Detentor de conquistas invejáveis em campo e exemplos edificantes de gestão, o Barcelona tem saído arranhado de episódios que envolvem suas maiores estrelas. O primeiro problema envolveu Lionel Messi, cuja carreira foi vasculhada pela rígida Justiça espanhola. Chegou a sofrer condenação a 21 meses de prisão por três fraudes, que lesaram o fisco em 4,1 milhões de euros.
Agora o peso da lei desaba sobre Neymar. A Audiência Nacional, espécie de suprema corte espanhola, determinou a reabertura do caso que apura desvio de dinheiro e corrupção no âmbito privado. Neymar, seu pai, o Barcelona e o Santos correm risco de condenação. O jogador pode vir a ser preso. Como é na Europa, a possibilidade é real e imediata.

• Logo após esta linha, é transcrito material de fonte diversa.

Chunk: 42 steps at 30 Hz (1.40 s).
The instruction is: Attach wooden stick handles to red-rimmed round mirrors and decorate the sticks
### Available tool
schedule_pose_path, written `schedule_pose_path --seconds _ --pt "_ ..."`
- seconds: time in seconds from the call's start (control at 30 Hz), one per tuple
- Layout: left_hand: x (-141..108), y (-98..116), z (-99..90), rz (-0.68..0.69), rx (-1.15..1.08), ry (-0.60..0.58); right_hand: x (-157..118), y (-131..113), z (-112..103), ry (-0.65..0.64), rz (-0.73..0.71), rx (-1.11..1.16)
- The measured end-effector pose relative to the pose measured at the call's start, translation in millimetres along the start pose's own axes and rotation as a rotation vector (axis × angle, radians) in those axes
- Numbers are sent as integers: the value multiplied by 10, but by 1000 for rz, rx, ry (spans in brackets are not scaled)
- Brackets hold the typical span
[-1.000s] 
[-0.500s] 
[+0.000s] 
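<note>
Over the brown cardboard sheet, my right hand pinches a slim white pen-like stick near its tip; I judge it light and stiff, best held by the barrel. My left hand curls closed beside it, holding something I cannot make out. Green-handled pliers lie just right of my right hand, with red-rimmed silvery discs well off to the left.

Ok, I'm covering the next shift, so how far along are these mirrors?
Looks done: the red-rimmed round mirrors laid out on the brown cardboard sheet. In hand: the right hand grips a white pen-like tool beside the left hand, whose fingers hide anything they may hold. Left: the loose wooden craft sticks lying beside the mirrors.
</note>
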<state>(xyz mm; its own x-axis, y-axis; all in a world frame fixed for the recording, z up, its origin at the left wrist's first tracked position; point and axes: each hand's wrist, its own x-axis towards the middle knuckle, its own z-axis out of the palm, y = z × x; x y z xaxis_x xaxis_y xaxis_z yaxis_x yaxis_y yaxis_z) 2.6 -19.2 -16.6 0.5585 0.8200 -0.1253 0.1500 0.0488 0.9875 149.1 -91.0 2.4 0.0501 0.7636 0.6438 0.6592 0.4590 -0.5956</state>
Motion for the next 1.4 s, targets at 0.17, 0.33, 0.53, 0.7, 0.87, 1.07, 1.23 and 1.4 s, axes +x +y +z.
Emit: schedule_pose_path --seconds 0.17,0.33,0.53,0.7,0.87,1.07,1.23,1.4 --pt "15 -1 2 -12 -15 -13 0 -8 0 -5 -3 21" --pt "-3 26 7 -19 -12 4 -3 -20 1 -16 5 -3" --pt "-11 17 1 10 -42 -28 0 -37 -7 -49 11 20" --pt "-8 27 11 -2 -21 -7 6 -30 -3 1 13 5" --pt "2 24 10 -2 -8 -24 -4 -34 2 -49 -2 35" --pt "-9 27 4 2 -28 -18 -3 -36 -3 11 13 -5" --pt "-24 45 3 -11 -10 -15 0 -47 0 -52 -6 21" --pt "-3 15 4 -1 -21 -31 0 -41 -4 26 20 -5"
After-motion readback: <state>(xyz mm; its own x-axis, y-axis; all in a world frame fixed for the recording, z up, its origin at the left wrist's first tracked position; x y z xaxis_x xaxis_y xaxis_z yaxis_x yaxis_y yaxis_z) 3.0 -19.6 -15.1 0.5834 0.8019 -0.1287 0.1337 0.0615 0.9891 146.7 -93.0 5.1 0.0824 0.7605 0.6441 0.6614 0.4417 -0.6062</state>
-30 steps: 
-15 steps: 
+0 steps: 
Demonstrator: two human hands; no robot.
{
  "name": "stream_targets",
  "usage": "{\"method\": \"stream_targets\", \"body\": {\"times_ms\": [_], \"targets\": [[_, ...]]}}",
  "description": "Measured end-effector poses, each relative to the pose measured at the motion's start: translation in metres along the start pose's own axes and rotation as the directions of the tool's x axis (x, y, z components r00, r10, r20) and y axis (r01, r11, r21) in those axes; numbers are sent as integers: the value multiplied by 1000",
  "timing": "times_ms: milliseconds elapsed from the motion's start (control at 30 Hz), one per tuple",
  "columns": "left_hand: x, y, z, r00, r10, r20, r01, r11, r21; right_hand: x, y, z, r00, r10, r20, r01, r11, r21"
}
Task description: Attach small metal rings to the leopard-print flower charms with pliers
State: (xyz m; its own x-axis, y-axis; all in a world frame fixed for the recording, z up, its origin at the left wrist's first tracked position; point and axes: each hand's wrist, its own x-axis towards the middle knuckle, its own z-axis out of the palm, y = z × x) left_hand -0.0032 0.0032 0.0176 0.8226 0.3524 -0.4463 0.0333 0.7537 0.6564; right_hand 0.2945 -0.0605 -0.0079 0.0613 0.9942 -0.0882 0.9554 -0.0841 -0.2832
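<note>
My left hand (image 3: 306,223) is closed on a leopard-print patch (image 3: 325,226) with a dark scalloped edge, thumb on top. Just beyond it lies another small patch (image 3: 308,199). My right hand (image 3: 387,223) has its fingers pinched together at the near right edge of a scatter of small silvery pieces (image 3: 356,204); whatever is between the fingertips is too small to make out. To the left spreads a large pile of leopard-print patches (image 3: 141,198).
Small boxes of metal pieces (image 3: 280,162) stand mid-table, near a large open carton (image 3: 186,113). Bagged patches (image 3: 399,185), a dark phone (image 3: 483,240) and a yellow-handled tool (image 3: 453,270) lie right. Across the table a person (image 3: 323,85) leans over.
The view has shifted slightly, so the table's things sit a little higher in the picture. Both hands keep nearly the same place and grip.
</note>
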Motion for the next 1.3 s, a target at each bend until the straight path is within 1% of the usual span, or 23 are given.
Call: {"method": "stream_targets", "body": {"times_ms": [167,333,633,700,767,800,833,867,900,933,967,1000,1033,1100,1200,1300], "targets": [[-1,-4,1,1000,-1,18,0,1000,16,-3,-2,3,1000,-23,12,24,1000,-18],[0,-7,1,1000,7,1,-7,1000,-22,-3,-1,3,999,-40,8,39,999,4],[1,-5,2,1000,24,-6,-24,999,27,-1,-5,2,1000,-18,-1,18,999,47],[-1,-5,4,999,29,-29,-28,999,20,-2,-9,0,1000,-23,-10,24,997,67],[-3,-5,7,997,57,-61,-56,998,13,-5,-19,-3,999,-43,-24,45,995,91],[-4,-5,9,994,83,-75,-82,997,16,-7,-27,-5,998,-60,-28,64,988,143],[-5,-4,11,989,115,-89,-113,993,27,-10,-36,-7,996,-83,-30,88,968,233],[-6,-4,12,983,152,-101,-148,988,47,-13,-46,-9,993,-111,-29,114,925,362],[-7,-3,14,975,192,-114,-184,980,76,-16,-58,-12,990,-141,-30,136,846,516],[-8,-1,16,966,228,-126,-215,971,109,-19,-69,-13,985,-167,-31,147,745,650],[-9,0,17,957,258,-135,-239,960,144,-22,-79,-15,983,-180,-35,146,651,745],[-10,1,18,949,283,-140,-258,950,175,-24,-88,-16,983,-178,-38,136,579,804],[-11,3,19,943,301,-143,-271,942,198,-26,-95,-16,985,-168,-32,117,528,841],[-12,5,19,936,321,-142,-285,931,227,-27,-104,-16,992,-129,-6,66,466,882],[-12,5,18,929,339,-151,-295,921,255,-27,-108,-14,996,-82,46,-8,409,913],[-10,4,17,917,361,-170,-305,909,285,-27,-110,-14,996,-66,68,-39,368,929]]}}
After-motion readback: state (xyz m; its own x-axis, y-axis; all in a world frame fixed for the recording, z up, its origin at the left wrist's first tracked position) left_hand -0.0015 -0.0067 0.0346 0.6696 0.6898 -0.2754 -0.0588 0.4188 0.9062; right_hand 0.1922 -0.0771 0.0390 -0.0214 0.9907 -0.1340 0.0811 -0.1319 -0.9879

É o segundo imbróglio de Neymar com a justiça da Espanha. No primeiro, o Barcelona e seu presidente Josep Bartolomeu e o ex-dirigente Sandro Rosell foram acusados de crimes fiscais. Em acordo com a promotoria, os dois cartolas foram inocentados e a culpa toda foi atribuída ao clube, condenado a pagar 5,5 milhões de euros.